__ASSIGNED TASK__: Set down the records again. Every word and mark must match exactly.

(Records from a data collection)
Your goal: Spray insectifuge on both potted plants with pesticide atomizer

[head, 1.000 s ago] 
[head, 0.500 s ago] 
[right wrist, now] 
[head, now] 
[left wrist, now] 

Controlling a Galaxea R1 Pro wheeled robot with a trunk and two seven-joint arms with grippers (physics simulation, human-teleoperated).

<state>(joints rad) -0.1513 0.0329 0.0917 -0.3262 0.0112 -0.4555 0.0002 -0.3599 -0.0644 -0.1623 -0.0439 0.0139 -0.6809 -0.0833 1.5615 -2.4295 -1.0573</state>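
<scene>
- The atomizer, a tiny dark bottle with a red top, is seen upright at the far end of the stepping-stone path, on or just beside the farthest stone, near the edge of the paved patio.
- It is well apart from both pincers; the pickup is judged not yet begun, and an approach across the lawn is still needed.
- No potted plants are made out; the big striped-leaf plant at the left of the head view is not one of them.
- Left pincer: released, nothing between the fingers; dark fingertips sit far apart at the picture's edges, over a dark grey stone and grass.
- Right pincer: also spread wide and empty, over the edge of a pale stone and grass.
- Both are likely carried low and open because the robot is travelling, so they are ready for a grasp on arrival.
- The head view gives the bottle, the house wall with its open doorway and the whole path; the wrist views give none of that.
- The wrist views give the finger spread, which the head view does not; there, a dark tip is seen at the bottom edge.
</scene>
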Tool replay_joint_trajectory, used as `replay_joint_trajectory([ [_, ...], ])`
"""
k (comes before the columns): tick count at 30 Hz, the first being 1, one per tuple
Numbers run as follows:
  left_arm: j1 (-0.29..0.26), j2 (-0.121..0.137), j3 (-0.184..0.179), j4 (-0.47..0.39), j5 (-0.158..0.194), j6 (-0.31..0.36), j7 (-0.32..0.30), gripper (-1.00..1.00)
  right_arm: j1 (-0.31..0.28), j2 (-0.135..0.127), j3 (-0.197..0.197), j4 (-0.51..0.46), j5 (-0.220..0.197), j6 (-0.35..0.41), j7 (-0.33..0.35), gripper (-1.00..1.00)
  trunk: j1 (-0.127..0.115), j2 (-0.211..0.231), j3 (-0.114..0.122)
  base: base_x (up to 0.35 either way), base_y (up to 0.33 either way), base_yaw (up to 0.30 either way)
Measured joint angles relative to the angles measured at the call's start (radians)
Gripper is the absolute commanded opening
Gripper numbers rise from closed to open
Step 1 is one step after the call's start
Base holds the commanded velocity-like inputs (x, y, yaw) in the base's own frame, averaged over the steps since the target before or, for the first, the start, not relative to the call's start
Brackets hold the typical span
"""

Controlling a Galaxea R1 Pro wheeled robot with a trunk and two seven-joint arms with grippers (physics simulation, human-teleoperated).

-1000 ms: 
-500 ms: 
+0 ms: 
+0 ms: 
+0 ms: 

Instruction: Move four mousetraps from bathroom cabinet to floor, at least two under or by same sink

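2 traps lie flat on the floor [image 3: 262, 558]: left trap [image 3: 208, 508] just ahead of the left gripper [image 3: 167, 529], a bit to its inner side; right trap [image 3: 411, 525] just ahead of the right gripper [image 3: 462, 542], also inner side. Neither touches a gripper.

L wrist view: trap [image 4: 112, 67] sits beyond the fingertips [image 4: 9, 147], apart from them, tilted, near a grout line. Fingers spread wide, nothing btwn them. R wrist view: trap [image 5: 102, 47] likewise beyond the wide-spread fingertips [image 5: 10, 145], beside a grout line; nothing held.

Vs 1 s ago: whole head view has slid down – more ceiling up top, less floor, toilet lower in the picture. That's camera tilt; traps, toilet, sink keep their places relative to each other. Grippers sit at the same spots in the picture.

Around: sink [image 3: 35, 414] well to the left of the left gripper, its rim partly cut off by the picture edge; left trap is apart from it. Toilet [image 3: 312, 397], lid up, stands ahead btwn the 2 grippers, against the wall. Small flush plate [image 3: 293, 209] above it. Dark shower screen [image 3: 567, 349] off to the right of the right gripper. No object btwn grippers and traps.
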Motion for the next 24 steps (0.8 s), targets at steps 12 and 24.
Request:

__EXPECTED ANSWER__:
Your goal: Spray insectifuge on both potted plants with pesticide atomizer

[head, 1.000 s ago] 
[head, 0.500 s ago] 
[right wrist, now] 
[head, now] 
[left wrist, now] 

Controlling a Galaxea R1 Pro wheeled robot with a trunk and two seven-joint arms with grippers (physics simulation, human-teleoperated).

<state>(joints rad) -0.1513 0.0329 0.0917 -0.3262 0.0112 -0.4555 0.0002 -0.3599 -0.0644 -0.1623 -0.0439 0.0139 -0.6809 -0.0833 1.5615 -2.4295 -1.0573</state>
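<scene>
- The atomizer, a tiny dark bottle with a red top, is seen upright at the far end of the stepping-stone path, on or just beside the farthest stone, near the edge of the paved patio.
- It is well apart from both pincers; the pickup is judged not yet begun, and an approach across the lawn is still needed.
- No potted plants are made out; the big striped-leaf plant at the left of the head view is not one of them.
- Left pincer: released, nothing between the fingers; dark fingertips sit far apart at the picture's edges, over a dark grey stone and grass.
- Right pincer: also spread wide and empty, over the edge of a pale stone and grass.
- Both are likely carried low and open because the robot is travelling, so they are ready for a grasp on arrival.
- The head view gives the bottle, the house wall with its open doorway and the whole path; the wrist views give none of that.
- The wrist views give the finger spread, which the head view does not; there, a dark tip is seen at the bottom edge.
</scene>
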Tool replay_joint_trajectory, used as `replay_joint_trajectory([ [_, ...], ])`
"""
k (comes before the columns): tick count at 30 Hz, the first being 1, one per tuple
Numbers run as follows:
  left_arm: j1 (-0.29..0.26), j2 (-0.121..0.137), j3 (-0.184..0.179), j4 (-0.47..0.39), j5 (-0.158..0.194), j6 (-0.31..0.36), j7 (-0.32..0.30), gripper (-1.00..1.00)
  right_arm: j1 (-0.31..0.28), j2 (-0.135..0.127), j3 (-0.197..0.197), j4 (-0.51..0.46), j5 (-0.220..0.197), j6 (-0.35..0.41), j7 (-0.33..0.35), gripper (-1.00..1.00)
  trunk: j1 (-0.127..0.115), j2 (-0.211..0.231), j3 (-0.114..0.122)
  base: base_x (up to 0.35 either way), base_y (up to 0.33 either way), base_yaw (up to 0.30 either way)
Measured joint angles relative to the angles measured at the call's start (radians)
Gripper is the absolute commanded opening
Gripper numbers rise from closed to open
Step 1 is one step after the call's start
Base holds the commanded velocity-like inputs (x, y, yaw) in the base's own frame, averaged over the steps since the target before or, for the first, the start, not relative to the call's start
Brackets hold the typical span
"""

Controlling a Galaxea R1 Pro wheeled robot with a trunk and two seven-joint arms with grippers (physics simulation, human-teleoperated).

-1000 ms: 
-500 ms: 
+0 ms: 
+0 ms: 
+0 ms: 

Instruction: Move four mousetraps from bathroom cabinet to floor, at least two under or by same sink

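2 traps lie flat on the floor [image 3: 262, 558]: left trap [image 3: 208, 508] just ahead of the left gripper [image 3: 167, 529], a bit to its inner side; right trap [image 3: 411, 525] just ahead of the right gripper [image 3: 462, 542], also inner side. Neither touches a gripper.

L wrist view: trap [image 4: 112, 67] sits beyond the fingertips [image 4: 9, 147], apart from them, tilted, near a grout line. Fingers spread wide, nothing btwn them. R wrist view: trap [image 5: 102, 47] likewise beyond the wide-spread fingertips [image 5: 10, 145], beside a grout line; nothing held.

Vs 1 s ago: whole head view has slid down – more ceiling up top, less floor, toilet lower in the picture. That's camera tilt; traps, toilet, sink keep their places relative to each other. Grippers sit at the same spots in the picture.

Around: sink [image 3: 35, 414] well to the left of the left gripper, its rim partly cut off by the picture edge; left trap is apart from it. Toilet [image 3: 312, 397], lid up, stands ahead btwn the 2 grippers, against the wall. Small flush plate [image 3: 293, 209] above it. Dark shower screen [image 3: 567, 349] off to the right of the right gripper. No object btwn grippers and traps.
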Motion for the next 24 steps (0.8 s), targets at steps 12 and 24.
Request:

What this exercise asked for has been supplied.